**PROMPT:** From the data underneath, reproduce exactly the stretch that begins at the line with "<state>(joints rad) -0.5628" and ends after the line with "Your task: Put".

**DATA FOR THIS EXERCISE:**

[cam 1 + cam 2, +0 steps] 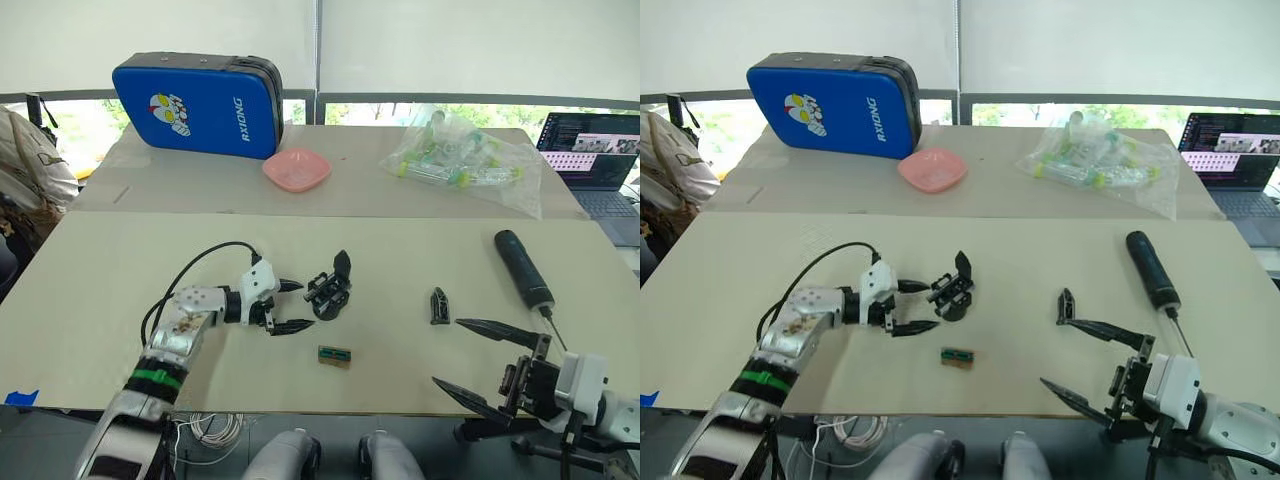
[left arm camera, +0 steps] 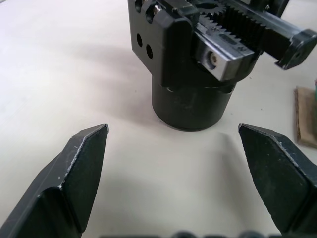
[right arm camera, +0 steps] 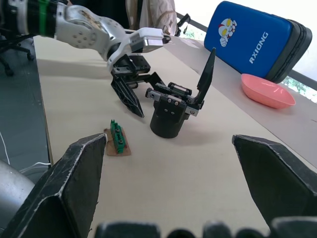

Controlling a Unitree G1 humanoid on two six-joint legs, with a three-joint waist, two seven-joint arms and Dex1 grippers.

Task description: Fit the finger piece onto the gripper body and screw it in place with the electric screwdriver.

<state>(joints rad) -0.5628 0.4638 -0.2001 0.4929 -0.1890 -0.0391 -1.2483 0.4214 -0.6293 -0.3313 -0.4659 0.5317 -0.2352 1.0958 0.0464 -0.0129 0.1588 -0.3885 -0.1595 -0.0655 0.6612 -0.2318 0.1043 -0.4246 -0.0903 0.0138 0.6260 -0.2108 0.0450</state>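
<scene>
Standing upright, gripper body (image 1: pixel 329 291) shows toothed rack, round base.

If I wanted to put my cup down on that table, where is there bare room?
Bare stretches: between the gripper body and the finger piece, and the far strip of the near table behind them. It is crowded where the left gripper and the green-and-tan block close on the body, and by the electric screwdriver near the right gripper.

Blue case (image 1: pixel 200 104): stood on the far desk (image 1: pixel 350 190).
Pink bowl (image 1: pixel 296 169): beside it.
Plastic bag (image 1: pixel 465 158): lay further right.
Laptop (image 1: pixel 595 152): open, far right.
Green-and-tan block (image 1: pixel 334 355): near desk.
</scene>
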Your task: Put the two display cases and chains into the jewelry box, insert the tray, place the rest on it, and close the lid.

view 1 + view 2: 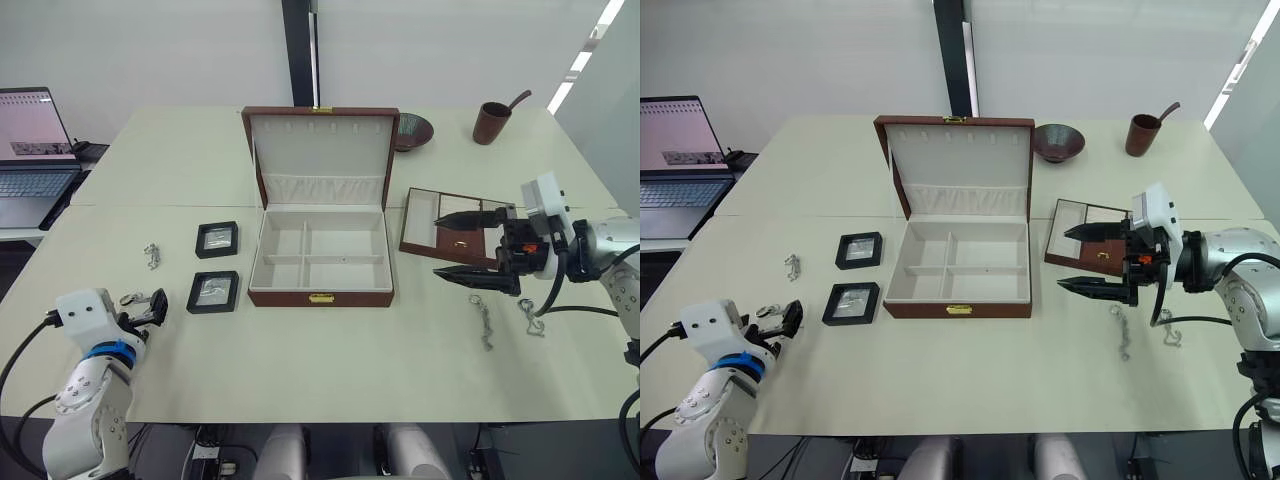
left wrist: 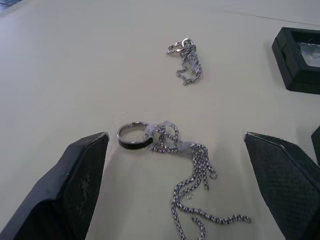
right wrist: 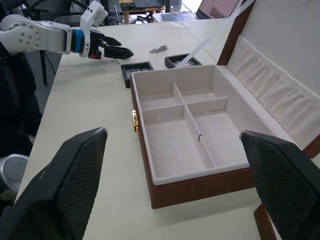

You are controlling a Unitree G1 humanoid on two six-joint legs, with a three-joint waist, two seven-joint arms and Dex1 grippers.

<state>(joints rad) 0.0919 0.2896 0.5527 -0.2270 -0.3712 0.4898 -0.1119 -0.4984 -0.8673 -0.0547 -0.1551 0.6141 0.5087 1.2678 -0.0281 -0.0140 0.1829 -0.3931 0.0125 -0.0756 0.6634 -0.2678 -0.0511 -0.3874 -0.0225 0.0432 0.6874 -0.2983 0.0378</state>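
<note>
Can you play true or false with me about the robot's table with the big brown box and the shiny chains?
1. The jewelry box is open and has nothing in it. True.
2. Both display cases are inside the box. False: they lie on the table, on the robot's left of the box.
3. The left gripper is open, with a chain lying on the table between its fingers. True.
4. The tray is already in the box. False: it sits on the table at the box's right.
5. The right gripper is holding a chain. False: it is open and holds nothing.
</note>
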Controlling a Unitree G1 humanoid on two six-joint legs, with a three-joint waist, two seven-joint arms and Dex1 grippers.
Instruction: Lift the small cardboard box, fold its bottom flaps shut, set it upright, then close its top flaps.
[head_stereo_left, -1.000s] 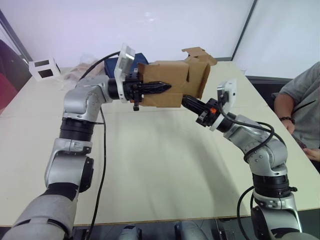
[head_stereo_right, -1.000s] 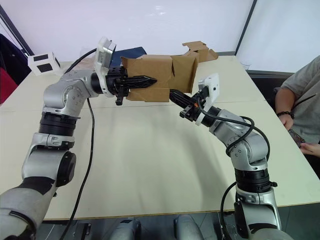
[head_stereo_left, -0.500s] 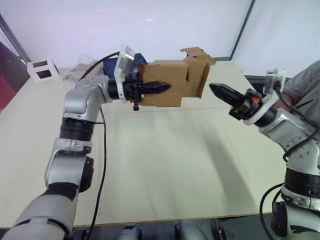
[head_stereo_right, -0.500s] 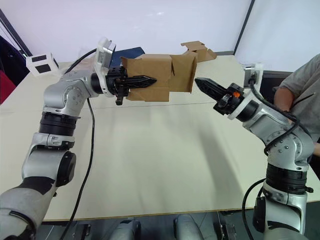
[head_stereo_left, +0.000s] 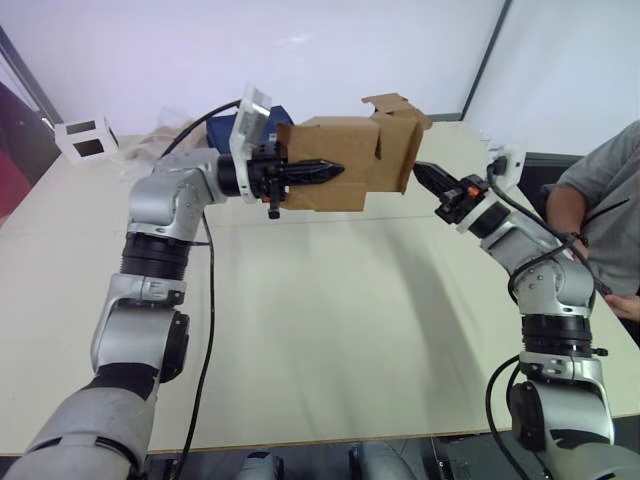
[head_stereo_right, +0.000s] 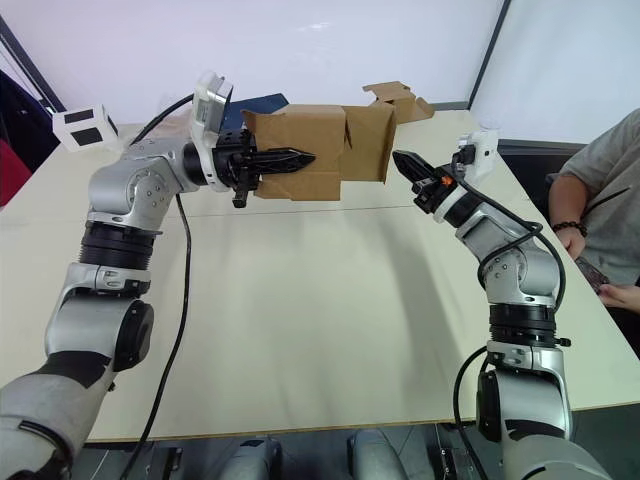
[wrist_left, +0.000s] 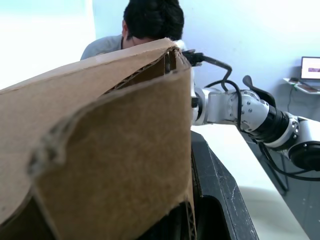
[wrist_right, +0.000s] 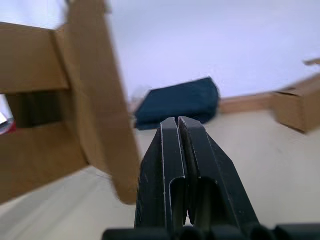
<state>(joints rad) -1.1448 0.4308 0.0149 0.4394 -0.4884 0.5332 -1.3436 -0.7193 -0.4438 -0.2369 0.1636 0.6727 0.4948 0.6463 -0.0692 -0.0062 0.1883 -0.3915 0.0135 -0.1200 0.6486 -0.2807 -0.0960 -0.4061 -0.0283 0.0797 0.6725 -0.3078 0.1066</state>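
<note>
The left claw (head_stereo_left: 325, 172) is gripping the small cardboard box (head_stereo_left: 345, 165), holding it in the air above the far part of the table (head_stereo_left: 330, 330). The right claw (head_stereo_right: 405, 164), clenched and empty, is pointing at the box's open flaps (head_stereo_right: 371, 142), just beside them.

the left tool (head_stereo_left: 325, 172) clamps the small cardboard box (head_stereo_left: 345, 165) and holds it up above the tabletop (head_stereo_left: 330, 320), lying sideways. one flap (head_stereo_left: 410, 150) stands out at the box's right end. the right tool (head_stereo_left: 428, 178), fingers together, points at that end, just beside it. a person's arm (head_stereo_left: 590, 200) shows at the right edge.
</note>
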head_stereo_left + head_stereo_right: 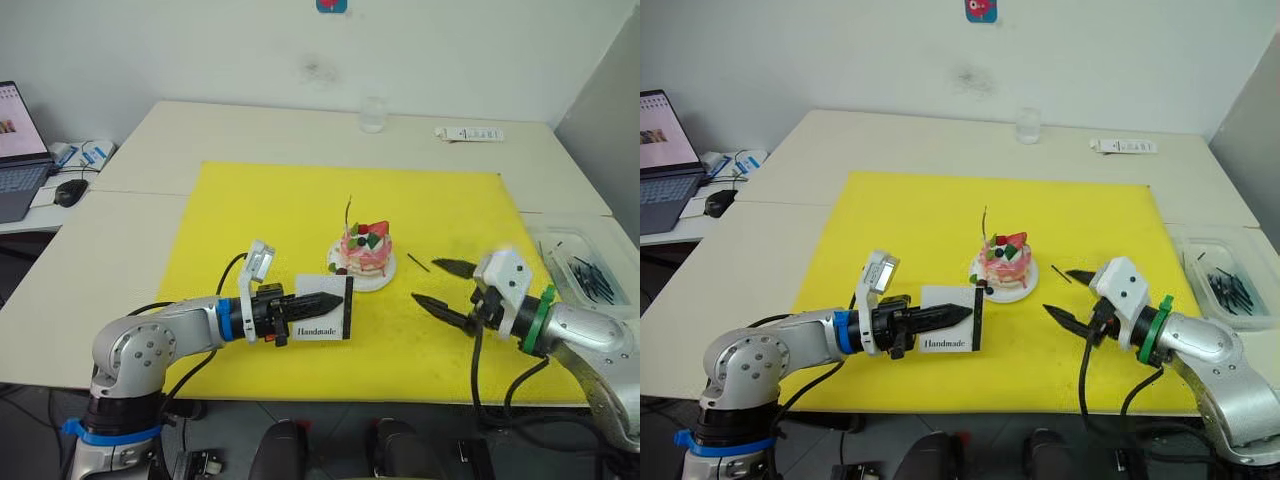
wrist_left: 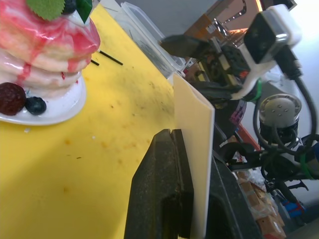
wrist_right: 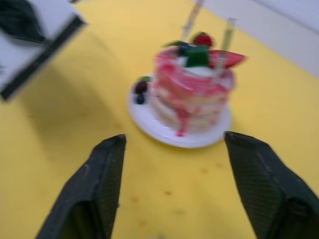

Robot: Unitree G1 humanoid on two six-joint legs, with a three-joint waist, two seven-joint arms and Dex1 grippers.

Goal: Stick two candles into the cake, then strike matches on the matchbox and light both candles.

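Nearest the head camera, the left gripper (image 1: 322, 302) is clamped on the matchbox (image 1: 322, 308), holding it on edge just left of the cake (image 1: 364, 252), black strip toward the plate. Right of the cake, the right gripper (image 1: 445, 286) hovers with its jaws spread wide and nothing between them. Both candles (image 3: 227, 39) already stand in the cake, as the right wrist view shows, so the sticking step looks done; no flame is visible, so striking and lighting remain. One loose match (image 1: 418, 263) lies on the yellow mat (image 1: 260, 210) just right of the cake, and more dark sticks sit in a clear tray (image 1: 585, 272) farther right. Whether the candle tips are charred is too blurred to tell
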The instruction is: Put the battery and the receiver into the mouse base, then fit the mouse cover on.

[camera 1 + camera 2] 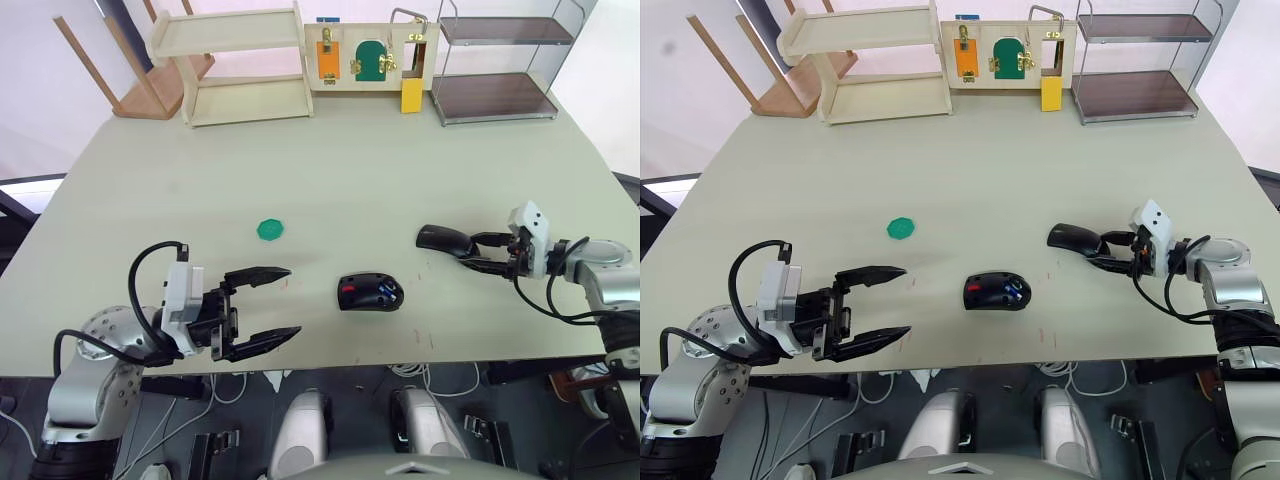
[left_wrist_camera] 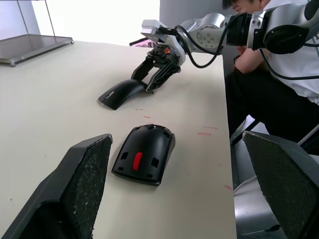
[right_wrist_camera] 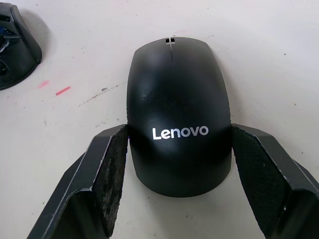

**REPLY TO THE EXERCISE:**
<state>(joints rad) -0.5628 0.4638 -0.2001 0.4929 -0.1890 -0.0391 -1.2483 0.4214 -0.6293 -0.3313 -0.4659 0.5317 -0.2352 1.0958 0.0464 -0.0129 0.1588 -0.3885 -0.1595 -0.0655 0.6612 -0.2318 0.1043 -0.4246 -0.0903 0.0138 0.6260 -0.2108 0.0450</state>
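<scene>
Standing upright, gripper body (image 1: pixel 329 291) shows toothed rack, round base.

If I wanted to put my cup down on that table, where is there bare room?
Bare stretches: between the gripper body and the finger piece, and the far strip of the near table behind them. It is crowded where the left gripper and the green-and-tan block close on the body, and by the electric screwdriver near the right gripper.

Blue case (image 1: pixel 200 104): stood on the far desk (image 1: pixel 350 190).
Pink bowl (image 1: pixel 296 169): beside it.
Plastic bag (image 1: pixel 465 158): lay further right.
Laptop (image 1: pixel 595 152): open, far right.
Green-and-tan block (image 1: pixel 334 355): near desk.
</scene>
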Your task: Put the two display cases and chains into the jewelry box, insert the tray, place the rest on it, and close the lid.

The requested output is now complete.